The Women in the Walls
Page 19
“Of course it’s not yours,” my aunt says, her voice overly warm. “It’s mine.”
THE WALLET DIDN’T belong to Margaret. My cousin never coped the way I did, never counted hidden scars over and over again until the concept of numbers faded away. Even in the awful stone tunnel, the realization warms me, a tiny pardon after a long line of fuck-ups.
“But why was it in Margaret’s closet?” I ask, wanting all the proof in the world that the scalpel wasn’t Margaret’s.
“I hid it in there, along with some other things,” Penelope says. “I don’t use it in the same way you do, of course.” She makes a tsk tsk tsk sound with her tongue, like I’m being scolded for stealing a cookie before dinnertime. “I use it for much more practical things.”
She takes the scalpel out of the wallet now, flashes the blade at Vanessa and me. “And I could tell you all about those things, if you’d just come with me now.”

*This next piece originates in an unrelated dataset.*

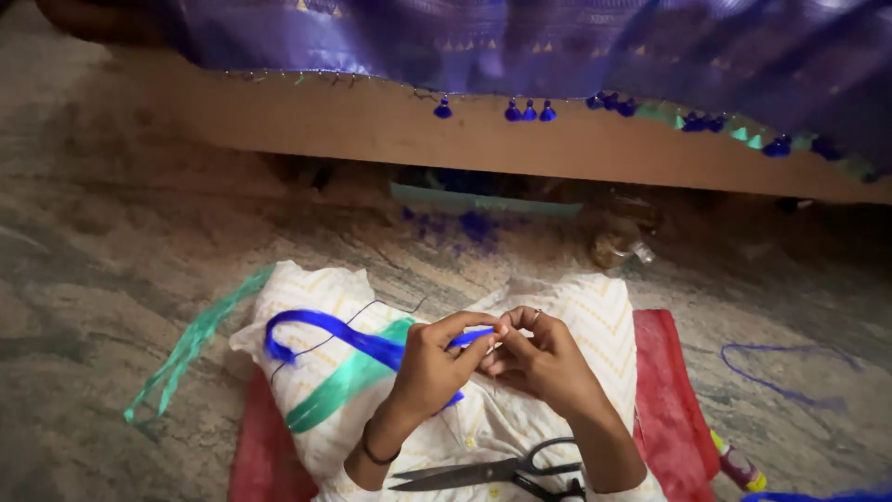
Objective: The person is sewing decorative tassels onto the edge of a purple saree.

She’s insane, I realize, and the anger starts to bubble away uncontrollably inside. “You want to talk about faith?” I say, taking just one step forward, and Vanessa reaches out for my arm to stop me from going farther. “Do you realize how much faith I put in you, how many times I’ve had to give you the benefit of the doubt? In the end, it was for nothing!”
Penelope’s eyes narrow just a bit. I step back and start making my way toward the other tunnel entrances, Vanessa close behind. “Lucy,” my aunt calls. “Come back here right now.”

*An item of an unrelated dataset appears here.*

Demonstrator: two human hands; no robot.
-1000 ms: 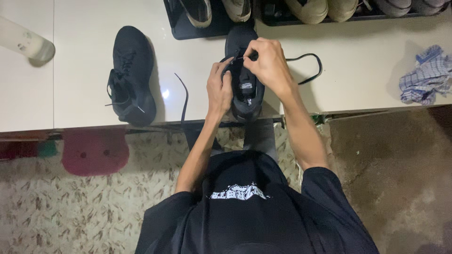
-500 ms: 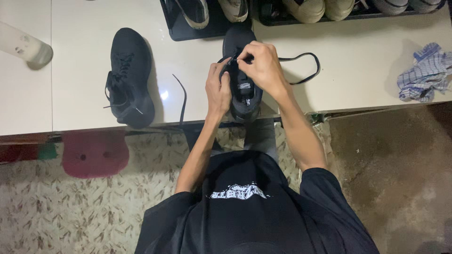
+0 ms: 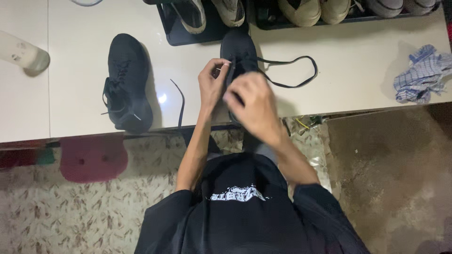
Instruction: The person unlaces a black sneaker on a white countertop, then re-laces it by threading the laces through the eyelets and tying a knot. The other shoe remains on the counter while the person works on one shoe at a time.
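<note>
Black mesh marks the shoe (image 3: 238, 49) being worked on; it lies on the white table (image 3: 358, 70), toe pointing away from the person and heel toward the near edge, so that its opening faces the hands. The left hand (image 3: 212, 84) is pressed against the shoe's left side, and its fingertips (image 3: 220, 66) are pinched on the lace near the eyelets, seemingly so that the shoe is steadied while the lace is held taut. The right hand (image 3: 249, 106) is held over the rear half of the shoe and hides it; its fingers are curled, but whether anything is gripped beneath them cannot be told. From the front of the shoe a black lace (image 3: 294, 70) is looped out to the right across the table, left slack there, clear of the hands. A second lace end (image 3: 181, 101) is trailed to the left and over the table edge.

A second black shoe (image 3: 126, 80), already laced, is set aside well to the left, out of the way. Beyond the worked shoe, dark trays (image 3: 176, 33) with further pairs are ranged along the far edge. A checked cloth (image 3: 421, 75) lies crumpled at the far right, and a pale cylinder (image 3: 21, 51) lies at the far left. A red stool (image 3: 93, 157) stands under the table.
</note>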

“No,” comes my reply. As we make our way through the dark tunnel, I turn back every few seconds with the flashlight to make sure she isn’t following us. When we finally step into the open stone room below the house, Nancy Shaw is standing there, shivering and alone.

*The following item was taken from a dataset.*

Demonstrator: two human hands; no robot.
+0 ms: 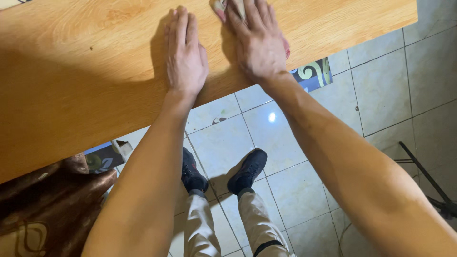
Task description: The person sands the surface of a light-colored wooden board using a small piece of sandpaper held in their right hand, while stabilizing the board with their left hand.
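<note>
Looking left to right across the head view, from cushion to floor stand:

Cushion: a brown cushion (43,214) is sitting low at the left, partly under the board's near edge.

Board: a wide wooden board (85,71) is running across the top of the view, its near edge slanting up toward the right and overhanging the tiled floor (381,90).

Left hand: the left hand (184,57) is lying flat on the board, palm down, fingers straight and together, gripping nothing. It is pressing just inside the near edge, judged to be steadying the board.

Cloth: a pale cloth (223,6) with a reddish edge is lying on the board, mostly hidden under the right hand; only bits are showing at the fingertips and beside the palm.

Right hand: the right hand (257,43) is lying palm down over the cloth, fingers slightly spread and pressing it onto the wood, not curled round it. It is sitting just beside the left hand, not touching.

Shoes: two dark shoes (247,171) are standing on the tiles below, between the forearms.

Mat: a patterned mat (314,71) is peeking out under the board's edge.

Stand: thin black legs (428,176) are leaning at the far right; what they are carrying cannot be told.
</note>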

“Thank God it’s you,” she gushes at the sight of our faces. “I saw your light coming closer, and I thought maybe Clara had somehow gotten ahead of me...”
“Stay away from us,” Vanessa says right away. “We’re leaving on our own. If you want to hash things out with Penelope, she’s in the middle tunnel. Have a ball.” She pulls my sleeve toward the tunnel on the end and we inch away from the woman in the blood-splattered sequined dress.
“My sisters are all dead,” Nancy weeps, reaching out for us. “Please, please don’t leave me, take me with you, we’ll all escape together. I can pay you any amount of money that you desire. We’ve accumulated a massive amount over the decades.”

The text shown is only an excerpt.